In other words, Hemsley is far from being the only health insurance CEO making millions of dollars every year.
Sky-high profits
Aetna, whose CEO Mark Bertolini reported to the Securities and Exchange Commission a $27.9 million compensation in 2015, has similarly celebrated sky-high profits. “In 2015, we reported annual operating revenue of over $60.3 billion, a record for the Company,” Aetna recently told investors.
Aetna spokesman T.J. Crawford wrote a brief statement to ConsumerAffairs describing the company's losses under Obamacare: “As updated on our Q3 earnings call last week, we now expect a 2016 pretax loss in our individual products (on- and off-exchange) of approximately $350 million,” he said via email, otherwise directing questions to a company press release.

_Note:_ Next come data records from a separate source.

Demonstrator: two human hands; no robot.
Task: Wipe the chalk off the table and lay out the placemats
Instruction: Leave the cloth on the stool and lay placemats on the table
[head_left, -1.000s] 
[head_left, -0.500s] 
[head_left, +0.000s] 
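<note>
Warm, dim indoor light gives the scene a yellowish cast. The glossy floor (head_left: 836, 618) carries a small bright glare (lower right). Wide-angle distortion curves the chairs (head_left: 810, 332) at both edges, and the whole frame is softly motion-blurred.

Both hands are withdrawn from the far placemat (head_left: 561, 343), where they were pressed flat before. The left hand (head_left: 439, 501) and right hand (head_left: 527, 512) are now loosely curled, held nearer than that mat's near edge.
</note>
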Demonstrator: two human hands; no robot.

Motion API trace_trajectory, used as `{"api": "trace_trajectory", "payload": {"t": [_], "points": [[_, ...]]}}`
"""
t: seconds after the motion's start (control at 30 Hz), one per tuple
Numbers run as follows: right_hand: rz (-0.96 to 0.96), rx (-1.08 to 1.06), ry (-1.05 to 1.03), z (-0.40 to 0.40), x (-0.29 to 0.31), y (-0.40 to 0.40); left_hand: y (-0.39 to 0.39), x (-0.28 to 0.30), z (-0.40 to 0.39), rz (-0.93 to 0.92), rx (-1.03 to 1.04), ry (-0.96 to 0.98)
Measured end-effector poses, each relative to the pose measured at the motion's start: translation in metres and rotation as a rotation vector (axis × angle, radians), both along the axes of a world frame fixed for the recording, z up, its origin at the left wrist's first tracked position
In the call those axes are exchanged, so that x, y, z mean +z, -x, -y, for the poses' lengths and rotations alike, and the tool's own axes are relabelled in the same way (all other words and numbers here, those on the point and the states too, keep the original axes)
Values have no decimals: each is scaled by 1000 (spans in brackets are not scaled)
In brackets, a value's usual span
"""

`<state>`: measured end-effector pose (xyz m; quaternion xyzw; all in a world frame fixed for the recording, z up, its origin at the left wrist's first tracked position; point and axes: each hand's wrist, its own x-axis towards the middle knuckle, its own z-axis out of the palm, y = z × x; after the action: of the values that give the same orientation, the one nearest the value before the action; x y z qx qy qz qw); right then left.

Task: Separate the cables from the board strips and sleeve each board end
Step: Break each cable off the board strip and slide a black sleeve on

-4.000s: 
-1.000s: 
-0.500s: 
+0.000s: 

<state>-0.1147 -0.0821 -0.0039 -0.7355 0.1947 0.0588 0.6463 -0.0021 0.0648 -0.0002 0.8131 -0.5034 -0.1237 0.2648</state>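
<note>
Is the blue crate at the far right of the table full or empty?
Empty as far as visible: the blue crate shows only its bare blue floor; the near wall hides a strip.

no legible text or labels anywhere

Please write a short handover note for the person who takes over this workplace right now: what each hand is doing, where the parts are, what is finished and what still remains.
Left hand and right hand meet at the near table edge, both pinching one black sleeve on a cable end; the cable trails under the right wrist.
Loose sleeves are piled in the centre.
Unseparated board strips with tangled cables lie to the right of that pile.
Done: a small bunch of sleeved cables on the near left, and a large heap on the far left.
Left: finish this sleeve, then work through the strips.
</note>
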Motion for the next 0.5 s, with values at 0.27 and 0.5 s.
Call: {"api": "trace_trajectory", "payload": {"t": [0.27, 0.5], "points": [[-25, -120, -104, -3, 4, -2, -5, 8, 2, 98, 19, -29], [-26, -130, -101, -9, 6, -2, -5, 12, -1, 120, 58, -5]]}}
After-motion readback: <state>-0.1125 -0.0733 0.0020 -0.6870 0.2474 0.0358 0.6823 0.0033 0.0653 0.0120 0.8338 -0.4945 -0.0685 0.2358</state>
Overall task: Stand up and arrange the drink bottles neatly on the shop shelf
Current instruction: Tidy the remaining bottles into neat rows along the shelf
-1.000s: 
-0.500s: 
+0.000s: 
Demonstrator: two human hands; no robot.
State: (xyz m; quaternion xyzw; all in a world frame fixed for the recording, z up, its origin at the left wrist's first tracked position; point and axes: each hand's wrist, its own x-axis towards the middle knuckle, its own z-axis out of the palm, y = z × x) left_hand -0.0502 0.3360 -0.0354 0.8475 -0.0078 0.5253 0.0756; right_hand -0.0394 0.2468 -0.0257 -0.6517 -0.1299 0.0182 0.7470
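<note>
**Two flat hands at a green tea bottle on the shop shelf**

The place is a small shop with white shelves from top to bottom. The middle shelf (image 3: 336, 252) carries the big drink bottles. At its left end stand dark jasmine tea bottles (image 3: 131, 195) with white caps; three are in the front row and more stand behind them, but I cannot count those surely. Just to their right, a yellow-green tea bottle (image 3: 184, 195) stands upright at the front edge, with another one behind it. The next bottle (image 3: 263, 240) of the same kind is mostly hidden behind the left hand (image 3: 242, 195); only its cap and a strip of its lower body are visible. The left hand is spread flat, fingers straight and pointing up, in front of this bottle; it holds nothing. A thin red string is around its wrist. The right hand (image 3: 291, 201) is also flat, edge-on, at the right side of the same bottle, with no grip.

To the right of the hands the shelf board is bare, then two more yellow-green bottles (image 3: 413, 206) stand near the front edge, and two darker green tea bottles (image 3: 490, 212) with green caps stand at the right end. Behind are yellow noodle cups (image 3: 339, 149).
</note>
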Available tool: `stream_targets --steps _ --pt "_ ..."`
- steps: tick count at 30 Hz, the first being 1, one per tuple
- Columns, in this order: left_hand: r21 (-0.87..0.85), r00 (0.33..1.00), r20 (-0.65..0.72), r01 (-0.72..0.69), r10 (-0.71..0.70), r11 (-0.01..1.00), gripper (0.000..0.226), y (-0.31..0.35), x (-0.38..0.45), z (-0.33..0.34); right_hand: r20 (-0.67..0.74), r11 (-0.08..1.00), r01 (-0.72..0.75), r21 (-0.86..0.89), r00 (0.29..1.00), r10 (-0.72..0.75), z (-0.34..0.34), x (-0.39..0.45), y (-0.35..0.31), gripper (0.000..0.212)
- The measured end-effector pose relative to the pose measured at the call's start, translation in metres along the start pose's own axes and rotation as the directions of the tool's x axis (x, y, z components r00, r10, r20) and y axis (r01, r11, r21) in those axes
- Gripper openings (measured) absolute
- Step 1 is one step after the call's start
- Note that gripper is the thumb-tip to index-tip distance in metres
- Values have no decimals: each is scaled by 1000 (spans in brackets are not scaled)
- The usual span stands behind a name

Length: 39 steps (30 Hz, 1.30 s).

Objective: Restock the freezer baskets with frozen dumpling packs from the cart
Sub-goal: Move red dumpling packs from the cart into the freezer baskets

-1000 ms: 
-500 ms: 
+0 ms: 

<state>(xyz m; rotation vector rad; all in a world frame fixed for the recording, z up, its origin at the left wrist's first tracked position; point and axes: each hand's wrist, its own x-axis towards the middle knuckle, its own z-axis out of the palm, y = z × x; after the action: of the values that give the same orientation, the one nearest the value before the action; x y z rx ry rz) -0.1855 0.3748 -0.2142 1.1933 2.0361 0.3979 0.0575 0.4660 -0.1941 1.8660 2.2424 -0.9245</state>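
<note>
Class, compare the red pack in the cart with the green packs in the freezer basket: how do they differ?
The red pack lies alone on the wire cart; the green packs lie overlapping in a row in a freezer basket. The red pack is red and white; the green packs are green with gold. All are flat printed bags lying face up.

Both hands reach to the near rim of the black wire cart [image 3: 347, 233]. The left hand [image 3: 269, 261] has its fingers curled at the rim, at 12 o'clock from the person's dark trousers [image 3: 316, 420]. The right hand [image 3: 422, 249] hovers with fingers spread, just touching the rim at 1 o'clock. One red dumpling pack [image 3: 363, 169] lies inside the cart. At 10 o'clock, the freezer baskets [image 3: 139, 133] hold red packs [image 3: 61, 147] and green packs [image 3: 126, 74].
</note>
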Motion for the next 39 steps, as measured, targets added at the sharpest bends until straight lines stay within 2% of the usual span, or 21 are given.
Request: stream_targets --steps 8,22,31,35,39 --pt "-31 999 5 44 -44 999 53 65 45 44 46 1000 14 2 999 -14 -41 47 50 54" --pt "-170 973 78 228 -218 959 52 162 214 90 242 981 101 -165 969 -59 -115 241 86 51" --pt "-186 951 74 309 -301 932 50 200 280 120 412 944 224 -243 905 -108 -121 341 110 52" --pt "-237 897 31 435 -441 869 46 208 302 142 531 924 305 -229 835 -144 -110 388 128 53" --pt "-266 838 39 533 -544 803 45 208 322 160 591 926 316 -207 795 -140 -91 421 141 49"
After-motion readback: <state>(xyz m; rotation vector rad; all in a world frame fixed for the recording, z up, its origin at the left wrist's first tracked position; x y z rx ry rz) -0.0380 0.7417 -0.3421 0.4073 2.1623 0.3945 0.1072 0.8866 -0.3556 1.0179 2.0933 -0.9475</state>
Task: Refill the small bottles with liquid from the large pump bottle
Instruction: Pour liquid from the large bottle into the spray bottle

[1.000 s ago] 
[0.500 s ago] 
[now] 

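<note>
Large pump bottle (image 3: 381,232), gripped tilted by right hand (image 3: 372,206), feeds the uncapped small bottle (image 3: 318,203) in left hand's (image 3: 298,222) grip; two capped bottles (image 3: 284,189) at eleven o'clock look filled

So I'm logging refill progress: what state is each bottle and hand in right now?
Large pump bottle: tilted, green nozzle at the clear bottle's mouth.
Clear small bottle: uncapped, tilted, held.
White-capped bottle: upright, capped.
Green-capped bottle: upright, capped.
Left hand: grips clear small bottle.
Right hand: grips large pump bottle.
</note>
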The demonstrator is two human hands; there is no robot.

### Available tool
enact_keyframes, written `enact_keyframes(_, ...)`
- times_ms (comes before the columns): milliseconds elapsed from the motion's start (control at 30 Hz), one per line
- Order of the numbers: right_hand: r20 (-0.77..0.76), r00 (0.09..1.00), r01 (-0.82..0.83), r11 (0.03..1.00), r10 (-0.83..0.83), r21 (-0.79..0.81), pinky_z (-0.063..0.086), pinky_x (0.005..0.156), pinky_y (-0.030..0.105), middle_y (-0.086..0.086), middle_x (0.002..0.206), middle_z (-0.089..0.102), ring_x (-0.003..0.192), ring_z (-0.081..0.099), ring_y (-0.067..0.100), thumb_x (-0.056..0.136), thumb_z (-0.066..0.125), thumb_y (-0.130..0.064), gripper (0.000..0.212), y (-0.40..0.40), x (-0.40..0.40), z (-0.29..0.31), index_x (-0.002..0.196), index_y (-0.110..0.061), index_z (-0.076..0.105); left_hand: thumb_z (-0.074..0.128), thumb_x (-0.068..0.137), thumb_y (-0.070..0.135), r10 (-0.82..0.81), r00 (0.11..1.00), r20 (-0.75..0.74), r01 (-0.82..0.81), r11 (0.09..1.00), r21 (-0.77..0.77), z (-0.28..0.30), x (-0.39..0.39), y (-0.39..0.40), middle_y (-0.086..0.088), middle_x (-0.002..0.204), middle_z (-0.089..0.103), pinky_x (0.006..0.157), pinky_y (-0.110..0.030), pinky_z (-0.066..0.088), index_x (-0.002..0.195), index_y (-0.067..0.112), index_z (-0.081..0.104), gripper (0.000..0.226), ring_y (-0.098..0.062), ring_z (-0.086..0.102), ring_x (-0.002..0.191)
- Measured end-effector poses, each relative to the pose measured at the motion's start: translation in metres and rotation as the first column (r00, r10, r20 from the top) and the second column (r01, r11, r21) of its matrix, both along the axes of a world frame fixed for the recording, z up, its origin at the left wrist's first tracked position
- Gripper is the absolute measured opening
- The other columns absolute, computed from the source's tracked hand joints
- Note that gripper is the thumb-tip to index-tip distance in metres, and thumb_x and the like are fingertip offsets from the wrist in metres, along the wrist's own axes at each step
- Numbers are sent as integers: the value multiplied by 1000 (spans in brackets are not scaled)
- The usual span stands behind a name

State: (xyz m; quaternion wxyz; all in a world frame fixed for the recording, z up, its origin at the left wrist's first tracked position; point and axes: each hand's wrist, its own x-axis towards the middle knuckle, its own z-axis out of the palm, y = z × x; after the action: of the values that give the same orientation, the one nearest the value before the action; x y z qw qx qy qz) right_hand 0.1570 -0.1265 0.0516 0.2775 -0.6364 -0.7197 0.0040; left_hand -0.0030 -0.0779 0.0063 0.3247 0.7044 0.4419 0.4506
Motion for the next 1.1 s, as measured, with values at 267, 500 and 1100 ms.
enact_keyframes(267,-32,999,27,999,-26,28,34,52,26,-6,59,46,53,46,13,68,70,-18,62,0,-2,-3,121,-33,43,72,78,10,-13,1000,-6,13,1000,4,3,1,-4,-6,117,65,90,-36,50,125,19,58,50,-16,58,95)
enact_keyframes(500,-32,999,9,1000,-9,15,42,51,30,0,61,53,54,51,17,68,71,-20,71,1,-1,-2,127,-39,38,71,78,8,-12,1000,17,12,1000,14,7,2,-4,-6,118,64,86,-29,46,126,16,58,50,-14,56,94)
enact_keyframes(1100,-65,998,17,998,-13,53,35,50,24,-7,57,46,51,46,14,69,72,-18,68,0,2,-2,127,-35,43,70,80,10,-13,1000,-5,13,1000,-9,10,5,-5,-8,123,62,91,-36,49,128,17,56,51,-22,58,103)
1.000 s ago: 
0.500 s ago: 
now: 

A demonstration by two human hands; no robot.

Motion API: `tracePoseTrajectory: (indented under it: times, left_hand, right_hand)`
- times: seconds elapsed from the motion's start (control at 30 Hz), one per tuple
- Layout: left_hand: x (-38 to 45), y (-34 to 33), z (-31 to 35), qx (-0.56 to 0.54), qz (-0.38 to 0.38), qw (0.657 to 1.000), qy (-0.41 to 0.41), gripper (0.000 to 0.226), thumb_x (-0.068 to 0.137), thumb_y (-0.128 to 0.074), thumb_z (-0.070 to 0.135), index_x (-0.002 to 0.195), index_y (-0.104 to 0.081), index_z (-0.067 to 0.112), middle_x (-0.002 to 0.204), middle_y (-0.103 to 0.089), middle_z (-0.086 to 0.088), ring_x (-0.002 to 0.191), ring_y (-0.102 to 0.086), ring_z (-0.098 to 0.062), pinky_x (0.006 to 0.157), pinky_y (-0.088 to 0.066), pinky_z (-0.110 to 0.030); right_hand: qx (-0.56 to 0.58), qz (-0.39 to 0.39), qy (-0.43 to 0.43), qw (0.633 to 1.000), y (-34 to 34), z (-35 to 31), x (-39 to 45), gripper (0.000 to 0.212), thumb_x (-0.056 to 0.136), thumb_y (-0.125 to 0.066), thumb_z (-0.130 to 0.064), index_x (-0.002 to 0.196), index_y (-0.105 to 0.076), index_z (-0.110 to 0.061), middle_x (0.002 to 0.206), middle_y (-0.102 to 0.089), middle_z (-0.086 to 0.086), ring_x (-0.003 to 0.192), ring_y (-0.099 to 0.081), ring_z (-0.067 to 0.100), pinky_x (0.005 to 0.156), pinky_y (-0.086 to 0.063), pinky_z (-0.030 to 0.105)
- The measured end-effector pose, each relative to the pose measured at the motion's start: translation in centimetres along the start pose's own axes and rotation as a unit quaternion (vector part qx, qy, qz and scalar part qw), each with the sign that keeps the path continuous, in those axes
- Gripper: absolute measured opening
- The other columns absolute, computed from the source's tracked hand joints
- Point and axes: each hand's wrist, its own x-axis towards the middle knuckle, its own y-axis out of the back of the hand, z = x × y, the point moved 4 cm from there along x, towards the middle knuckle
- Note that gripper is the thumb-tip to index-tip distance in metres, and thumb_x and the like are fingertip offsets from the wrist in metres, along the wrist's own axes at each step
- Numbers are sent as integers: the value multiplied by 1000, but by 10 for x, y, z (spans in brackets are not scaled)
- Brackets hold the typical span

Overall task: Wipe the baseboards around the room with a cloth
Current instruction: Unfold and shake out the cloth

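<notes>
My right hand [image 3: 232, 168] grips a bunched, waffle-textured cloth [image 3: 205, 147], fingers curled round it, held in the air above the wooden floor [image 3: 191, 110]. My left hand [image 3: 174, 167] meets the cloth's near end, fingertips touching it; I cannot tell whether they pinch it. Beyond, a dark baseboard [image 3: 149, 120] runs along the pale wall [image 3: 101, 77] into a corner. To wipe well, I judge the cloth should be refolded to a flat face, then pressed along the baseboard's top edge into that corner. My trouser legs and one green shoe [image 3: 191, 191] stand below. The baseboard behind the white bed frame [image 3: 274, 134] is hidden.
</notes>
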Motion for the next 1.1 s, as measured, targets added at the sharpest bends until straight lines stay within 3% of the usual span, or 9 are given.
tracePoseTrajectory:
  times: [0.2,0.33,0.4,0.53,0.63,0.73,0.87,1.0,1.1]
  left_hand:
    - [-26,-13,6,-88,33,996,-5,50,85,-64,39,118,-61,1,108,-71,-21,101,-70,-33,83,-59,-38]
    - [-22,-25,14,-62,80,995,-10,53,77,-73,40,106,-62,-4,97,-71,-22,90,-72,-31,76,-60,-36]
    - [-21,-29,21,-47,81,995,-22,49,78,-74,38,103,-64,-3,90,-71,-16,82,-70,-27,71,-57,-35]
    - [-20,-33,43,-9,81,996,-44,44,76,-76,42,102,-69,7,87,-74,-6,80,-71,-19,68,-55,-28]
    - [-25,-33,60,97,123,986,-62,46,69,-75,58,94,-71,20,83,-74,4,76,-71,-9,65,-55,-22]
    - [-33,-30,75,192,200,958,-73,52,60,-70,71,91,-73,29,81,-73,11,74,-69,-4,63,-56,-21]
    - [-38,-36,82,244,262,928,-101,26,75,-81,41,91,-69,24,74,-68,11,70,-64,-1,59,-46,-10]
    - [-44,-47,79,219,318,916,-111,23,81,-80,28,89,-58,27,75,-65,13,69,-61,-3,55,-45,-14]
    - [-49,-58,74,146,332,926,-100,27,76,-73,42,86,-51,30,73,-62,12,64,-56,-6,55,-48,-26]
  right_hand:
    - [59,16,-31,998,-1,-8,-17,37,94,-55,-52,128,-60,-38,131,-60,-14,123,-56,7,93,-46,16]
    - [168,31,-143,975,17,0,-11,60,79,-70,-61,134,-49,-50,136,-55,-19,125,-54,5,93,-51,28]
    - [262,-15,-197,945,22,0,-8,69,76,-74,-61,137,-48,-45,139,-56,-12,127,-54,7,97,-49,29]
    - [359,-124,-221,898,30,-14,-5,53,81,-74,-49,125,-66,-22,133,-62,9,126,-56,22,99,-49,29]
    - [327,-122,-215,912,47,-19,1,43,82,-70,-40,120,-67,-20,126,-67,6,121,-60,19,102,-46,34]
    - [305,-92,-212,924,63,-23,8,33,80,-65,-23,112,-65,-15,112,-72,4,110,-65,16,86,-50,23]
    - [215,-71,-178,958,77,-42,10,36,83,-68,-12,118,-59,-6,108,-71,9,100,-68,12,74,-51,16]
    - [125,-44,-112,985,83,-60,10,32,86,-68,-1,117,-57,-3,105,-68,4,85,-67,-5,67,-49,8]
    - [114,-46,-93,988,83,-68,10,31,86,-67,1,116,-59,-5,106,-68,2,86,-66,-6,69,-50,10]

Thanks to the insurance industry’s combination of record profits in recent years and increasing premiums, people on both sides of the political aisle have criticized the Affordable Care Act as being more beneficial to the insurance industry than consumers, though politicians remain deeply divided on what a good, viable alternative would entail.
“Given this dysfunctional reality under the ACA, it’s remarkable that neither major political party has a plan to truly fix the situation,” wrote Dr. John Geyman, a professor and past president of Physicians for a National Health Program, a nonprofit advocating for a single-payer national health insurance program, in a recent column.